Saturday, April 2, 2016

Saturday Revue April 2: Decrypting Rita

Ever Felt Like You've Got Too Much On Your Mind?

Well, Meet Rita 

She's Got You Beat

The comic 'Decrypting Rita' is well named. You spend most of the story wondering if the character's going crazy...or if you are. In the creator's own words, this off the wall tale begins 'when a robot lady is dragged outside of reality by her ex-boyfriend, she’s got to pull herself back together across four parallel worlds… before a hive-mind can take over the entire planet!'
      

'Decrypting Rita' is the creation of Margaret Trauth, who also goes by the artistic moniker of Egypt Urnash, and can be found here.

The Rating

Let me get my brain untangled....ahem....

The Raves

Like mind games? Brain puzzles? Whodunits? You, my friends, have found GOLD. This comic has some of the most involved, intricate and jesuitical storytelling I've ever seen. Every single page is a puzzle. Clues and hints are spread across the story like breadcrumbs, teasing you ever further into the tale. The story follows a handful of core characters  across four nicely color coded streams of reality, which makes keeping them separate and cogent MUCH easier than it could have been.
But whatever world they're in, the main characters are true to themselves and their ideals, and that is one of the strongest points in this comic's favor.  There's a 'Cloud Atlas'esque feeling to the storytelling that is both psychologically compelling and charming. The story harks back to the idea of indeleble 'moral fiber', as archaic as that is, but in 'Rita' it rings true. In the strangest of circumstances, its characters stay faithful to who they are.
And to keep you interested, throughout the story you'll get explorations of love, mortality, meaningful relationships and loss.
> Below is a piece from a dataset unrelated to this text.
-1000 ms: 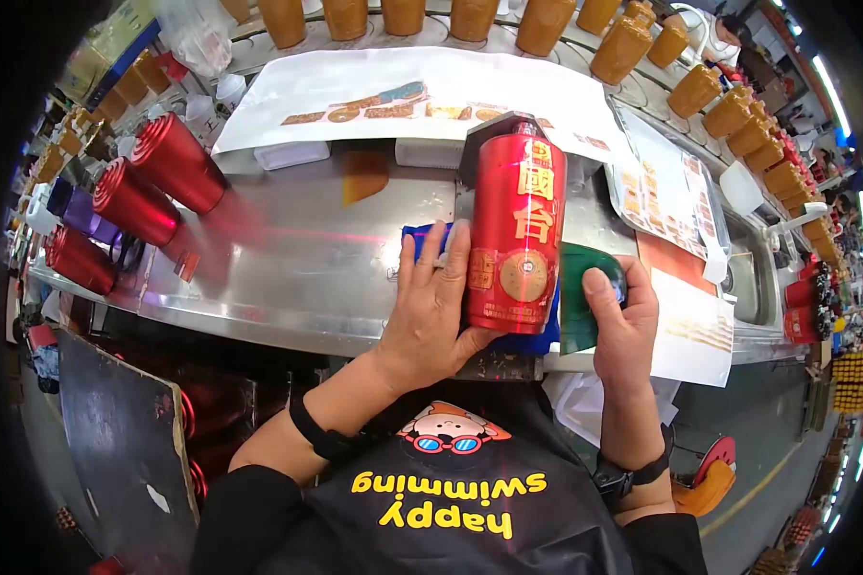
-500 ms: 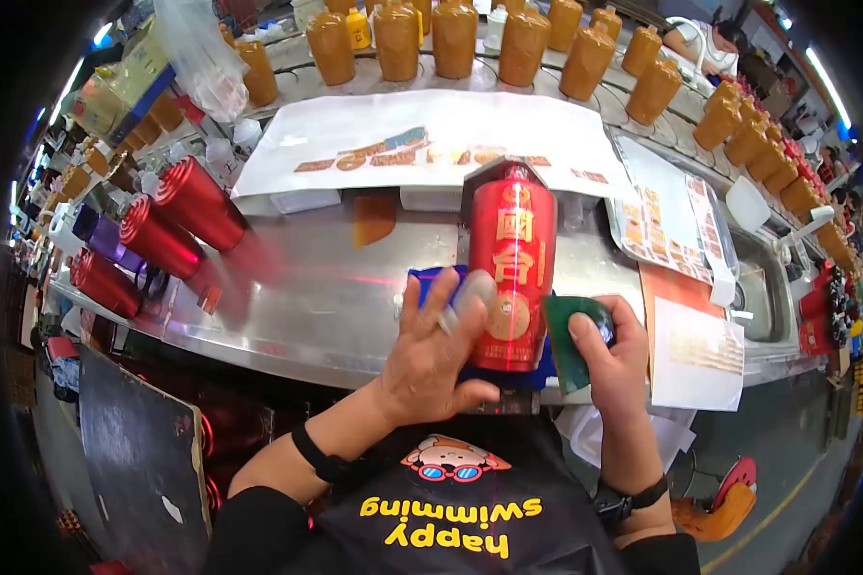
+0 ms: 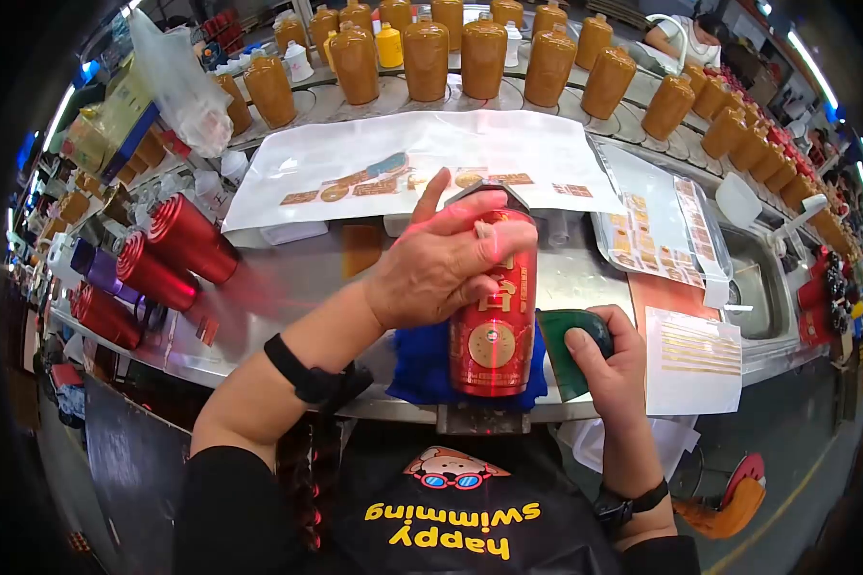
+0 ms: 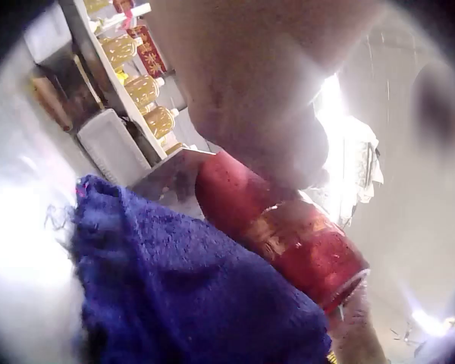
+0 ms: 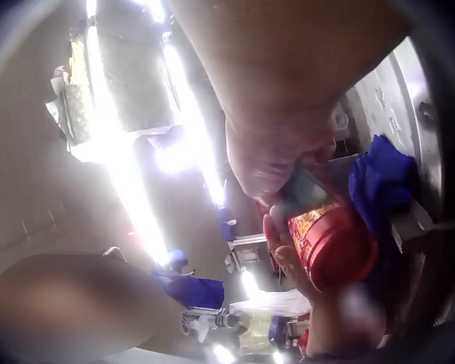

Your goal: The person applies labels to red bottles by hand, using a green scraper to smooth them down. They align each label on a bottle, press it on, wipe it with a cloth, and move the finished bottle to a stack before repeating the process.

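A red bottle (image 3: 494, 359) with gold characters and a round gold emblem lies on a blue cloth (image 3: 417, 364), its base toward me. My left hand (image 3: 436, 259) lies across its upper part with the fingers extended, covering some of the lettering. In my right hand (image 3: 618, 369) I grip a green scraper (image 3: 559, 350) between thumb and fingers, its flat blade beside the bottle's right side. The left wrist view shows the bottle (image 4: 311, 250) behind the blue cloth (image 4: 182, 273). From the right wrist, the bottle's red base (image 5: 345, 254) faces the camera.
A white sheet (image 3: 288, 163) with gold decals lies behind the bottle. To the right are a tray of decals (image 3: 633, 235), a striped gold sheet (image 3: 690, 369) and a sink (image 3: 762, 302). Several red bottles (image 3: 192, 240) stand left; brown bottles (image 3: 427, 62) line the back.
My left hand has moved from the bottle's lower left side up and across its upper part. The right hand keeps the scraper beside the bottle. The head view has shifted.
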Demonstrator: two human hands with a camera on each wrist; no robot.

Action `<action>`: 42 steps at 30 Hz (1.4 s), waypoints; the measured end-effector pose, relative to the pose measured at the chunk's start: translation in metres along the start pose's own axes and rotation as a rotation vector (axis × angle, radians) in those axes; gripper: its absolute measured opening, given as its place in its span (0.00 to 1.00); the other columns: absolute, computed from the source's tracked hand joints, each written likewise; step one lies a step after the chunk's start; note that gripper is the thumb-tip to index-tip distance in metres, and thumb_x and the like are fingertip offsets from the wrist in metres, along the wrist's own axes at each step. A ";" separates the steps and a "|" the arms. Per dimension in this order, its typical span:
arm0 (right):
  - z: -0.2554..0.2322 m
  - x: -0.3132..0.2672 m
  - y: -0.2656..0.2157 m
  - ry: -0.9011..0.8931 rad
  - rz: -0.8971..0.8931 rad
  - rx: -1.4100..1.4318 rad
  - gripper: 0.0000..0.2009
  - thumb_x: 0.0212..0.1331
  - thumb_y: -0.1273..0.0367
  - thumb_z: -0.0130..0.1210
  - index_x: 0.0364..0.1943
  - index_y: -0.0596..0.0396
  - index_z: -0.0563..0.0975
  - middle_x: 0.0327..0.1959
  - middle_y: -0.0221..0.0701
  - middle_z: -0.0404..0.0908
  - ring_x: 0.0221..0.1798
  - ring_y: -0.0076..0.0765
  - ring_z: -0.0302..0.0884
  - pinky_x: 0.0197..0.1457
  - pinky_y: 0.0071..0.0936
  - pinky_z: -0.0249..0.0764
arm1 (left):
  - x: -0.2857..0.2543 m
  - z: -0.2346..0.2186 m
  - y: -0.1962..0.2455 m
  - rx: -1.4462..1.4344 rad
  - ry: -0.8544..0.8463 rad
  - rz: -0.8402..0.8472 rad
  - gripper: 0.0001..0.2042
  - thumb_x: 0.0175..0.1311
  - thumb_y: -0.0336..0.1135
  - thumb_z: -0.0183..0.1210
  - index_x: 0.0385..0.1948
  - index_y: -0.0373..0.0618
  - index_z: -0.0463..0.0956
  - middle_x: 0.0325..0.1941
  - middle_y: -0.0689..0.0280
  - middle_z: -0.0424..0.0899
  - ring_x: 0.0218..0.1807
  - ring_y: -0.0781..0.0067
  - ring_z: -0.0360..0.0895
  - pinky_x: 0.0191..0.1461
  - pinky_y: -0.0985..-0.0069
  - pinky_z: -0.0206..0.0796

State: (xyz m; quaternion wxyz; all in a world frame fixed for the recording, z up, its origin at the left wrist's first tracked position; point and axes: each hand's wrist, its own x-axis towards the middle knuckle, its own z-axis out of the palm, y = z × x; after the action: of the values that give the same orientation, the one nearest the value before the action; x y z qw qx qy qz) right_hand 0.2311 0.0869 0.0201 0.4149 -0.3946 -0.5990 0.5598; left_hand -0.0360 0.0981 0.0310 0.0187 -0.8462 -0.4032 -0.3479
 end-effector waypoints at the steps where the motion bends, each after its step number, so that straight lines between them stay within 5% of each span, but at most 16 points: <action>1: -0.002 0.000 -0.001 0.006 0.001 0.000 0.08 0.61 0.71 0.61 0.39 0.60 0.75 0.29 0.23 0.78 0.31 0.12 0.71 0.34 0.14 0.69 | -0.002 0.000 0.004 0.062 -0.014 0.035 0.28 0.70 0.62 0.40 0.59 0.56 0.75 0.54 0.68 0.82 0.69 0.62 0.66 0.79 0.50 0.25; 5: -0.009 -0.001 -0.001 0.017 -0.023 -0.082 0.08 0.62 0.71 0.61 0.39 0.59 0.75 0.30 0.23 0.79 0.32 0.13 0.71 0.35 0.14 0.69 | -0.031 0.007 0.034 0.092 -0.070 0.094 0.29 0.69 0.64 0.40 0.61 0.56 0.74 0.55 0.73 0.82 0.69 0.65 0.65 0.79 0.50 0.21; 8: -0.005 -0.001 0.001 -0.003 -0.058 -0.021 0.08 0.61 0.72 0.62 0.40 0.59 0.76 0.30 0.24 0.79 0.32 0.14 0.71 0.35 0.14 0.69 | -0.049 0.004 0.065 -0.007 -0.047 -0.057 0.31 0.68 0.64 0.42 0.61 0.52 0.73 0.55 0.70 0.82 0.69 0.65 0.64 0.79 0.49 0.22; 10: 0.002 0.000 0.003 -0.006 -0.185 -0.073 0.08 0.60 0.72 0.63 0.39 0.58 0.77 0.28 0.24 0.79 0.31 0.16 0.72 0.33 0.16 0.68 | -0.064 0.012 0.076 -0.010 0.057 -0.163 0.37 0.62 0.63 0.54 0.66 0.45 0.65 0.60 0.58 0.76 0.72 0.52 0.59 0.77 0.45 0.24; 14: 0.005 0.001 -0.014 -0.264 -0.883 -0.683 0.17 0.38 0.77 0.68 0.38 0.51 0.79 0.34 0.30 0.75 0.37 0.37 0.73 0.41 0.33 0.68 | -0.083 0.031 0.091 0.068 0.108 -0.370 0.46 0.53 0.57 0.65 0.71 0.40 0.55 0.67 0.48 0.68 0.73 0.38 0.53 0.75 0.41 0.27; 16: 0.002 -0.008 -0.025 -0.602 -0.777 -0.531 0.21 0.32 0.76 0.68 0.39 0.50 0.80 0.35 0.30 0.75 0.37 0.40 0.72 0.43 0.36 0.67 | -0.082 0.029 0.090 0.121 0.095 -0.366 0.46 0.54 0.58 0.65 0.71 0.40 0.56 0.67 0.49 0.68 0.72 0.38 0.53 0.75 0.41 0.27; 20: 0.000 -0.005 -0.013 -0.229 -0.824 -0.645 0.19 0.34 0.75 0.69 0.37 0.52 0.80 0.35 0.32 0.77 0.38 0.41 0.74 0.41 0.36 0.68 | -0.084 0.031 0.092 0.115 0.074 -0.383 0.46 0.56 0.60 0.62 0.71 0.40 0.55 0.68 0.48 0.67 0.72 0.37 0.54 0.75 0.40 0.28; 22: 0.005 -0.018 -0.016 -0.392 -0.757 -0.575 0.17 0.38 0.75 0.69 0.38 0.53 0.80 0.34 0.32 0.78 0.40 0.42 0.75 0.43 0.35 0.69 | -0.084 0.029 0.090 0.086 0.077 -0.380 0.45 0.57 0.60 0.61 0.71 0.40 0.54 0.70 0.49 0.63 0.72 0.39 0.54 0.75 0.41 0.28; 24: 0.001 -0.025 -0.028 -0.477 -0.557 -0.431 0.13 0.47 0.75 0.67 0.38 0.56 0.79 0.30 0.31 0.79 0.34 0.35 0.77 0.38 0.29 0.70 | -0.084 0.029 0.091 -0.080 0.100 -0.400 0.44 0.60 0.58 0.60 0.72 0.40 0.52 0.73 0.49 0.58 0.73 0.41 0.53 0.76 0.45 0.29; 26: 0.006 -0.031 -0.022 -0.254 -0.114 -0.182 0.08 0.57 0.72 0.64 0.38 0.58 0.77 0.27 0.28 0.80 0.29 0.23 0.76 0.33 0.22 0.70 | -0.081 0.026 0.090 -0.371 0.144 -0.431 0.41 0.65 0.56 0.57 0.73 0.41 0.50 0.76 0.50 0.53 0.75 0.45 0.51 0.77 0.50 0.31; 27: 0.017 -0.030 -0.016 -0.171 -0.108 -0.036 0.08 0.62 0.71 0.60 0.39 0.60 0.76 0.27 0.26 0.79 0.28 0.15 0.73 0.31 0.17 0.69 | -0.079 0.029 0.091 -0.475 0.177 -0.497 0.39 0.67 0.55 0.55 0.73 0.41 0.49 0.77 0.51 0.50 0.75 0.46 0.49 0.77 0.52 0.31; 29: 0.031 -0.026 -0.005 -0.145 -0.085 -0.036 0.08 0.62 0.70 0.60 0.39 0.60 0.76 0.27 0.25 0.79 0.29 0.14 0.72 0.31 0.17 0.70 | -0.076 0.040 0.094 -0.684 0.236 -0.632 0.36 0.71 0.52 0.50 0.73 0.42 0.48 0.79 0.51 0.45 0.77 0.50 0.46 0.77 0.57 0.32; 35: 0.019 -0.027 0.017 -0.128 0.077 -0.028 0.08 0.64 0.69 0.59 0.40 0.58 0.75 0.29 0.21 0.76 0.31 0.13 0.68 0.34 0.14 0.67 | -0.081 0.044 0.094 -0.669 0.196 -0.654 0.34 0.73 0.49 0.48 0.74 0.42 0.46 0.79 0.52 0.45 0.79 0.52 0.41 0.78 0.61 0.29; 38: 0.016 -0.024 0.009 -0.061 0.021 -0.037 0.08 0.63 0.69 0.60 0.39 0.59 0.76 0.27 0.23 0.79 0.29 0.13 0.70 0.32 0.16 0.68 | -0.086 0.046 0.092 -0.691 0.215 -0.635 0.38 0.70 0.52 0.51 0.74 0.42 0.45 0.78 0.51 0.47 0.79 0.51 0.43 0.78 0.57 0.27; 40: 0.013 -0.018 -0.001 0.036 -0.440 -0.481 0.08 0.55 0.74 0.65 0.37 0.56 0.78 0.29 0.31 0.78 0.27 0.27 0.72 0.30 0.23 0.68 | -0.092 0.042 0.091 -0.552 0.180 -0.579 0.42 0.67 0.56 0.53 0.74 0.41 0.44 0.77 0.51 0.49 0.78 0.50 0.44 0.78 0.53 0.25; 42: 0.014 -0.016 -0.013 -0.104 -0.833 -0.720 0.11 0.48 0.77 0.67 0.37 0.56 0.80 0.31 0.35 0.77 0.26 0.38 0.72 0.30 0.28 0.68 | -0.099 0.040 0.090 -0.382 0.119 -0.551 0.46 0.63 0.61 0.55 0.74 0.40 0.44 0.76 0.50 0.51 0.78 0.48 0.45 0.77 0.50 0.24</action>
State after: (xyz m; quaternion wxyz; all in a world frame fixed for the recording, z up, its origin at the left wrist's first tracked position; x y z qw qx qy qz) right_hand 0.2230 0.0660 0.0314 0.4102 -0.2133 -0.8776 0.1271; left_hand 0.0067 -0.0169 -0.0365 -0.2114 -0.6718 -0.5423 -0.4581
Oh, and snark. All the snark, all the time. The humor in the story is one of its strongest points, leavening difficult moments and pepping up action. 
The art is a quite impeccable vector style, almost clinical in its precision, and enlivened  now and again with gifs and popups. The site is also one of the most unique out there, with all sorts of innovative features. But all the bells and whistles aside, 'Rita's coloration is a main theme throughout the story. Watch the colors, readers, if you want to know what's going on. You're going to need the help.

The Razzes

But as with so many things, the unique nature of 'Rita' is both its blessing and its curse. You spend an awful lot of time asking what's going on, both with the story and the site itself. The site particularly began to annoy around chapter 5. If you click on a chapter, most of the other navigation buttons disappear until you've read THE ENTIRE CHAPTER, and I found myself with an uncomfortable urge to hit the ESC key. Cutting your readers off from easy navigation until they finish an entire chapter in a sitting? Bad move. The site looks slick, but when it begins to intrude on the story it only showcases the failings of technology. I think I really would have liked to read 'Rita' as a book, and may buy myself a copy yet.
The same problem, alas, popped up in the story, and would also benefit from the blurb on the dust jacket to orient readers. This is a story that really NEEDS you to read the 'about' section before you dive in, and I recommend that the creator makes that the landing page. Otherwise the reader spends the first few pages wondering what gives.

The Revue

A wonderful tale that really made me use my brain. It might puzzle or frustrate now and again, but hey, brains need exercise too! Read it and get your workout. 




1 comment :

  1. Really I'd rather just have it be one long scroll, but apparently half the internet really hates grabbing the scroll bar at the bottom of the window nowadays, so I have this rickety javascript that stops working every now and then. I seem to have gotten it fixed; I just quickly skimmed the entire story and fixed a few page names that were breaking the navigation.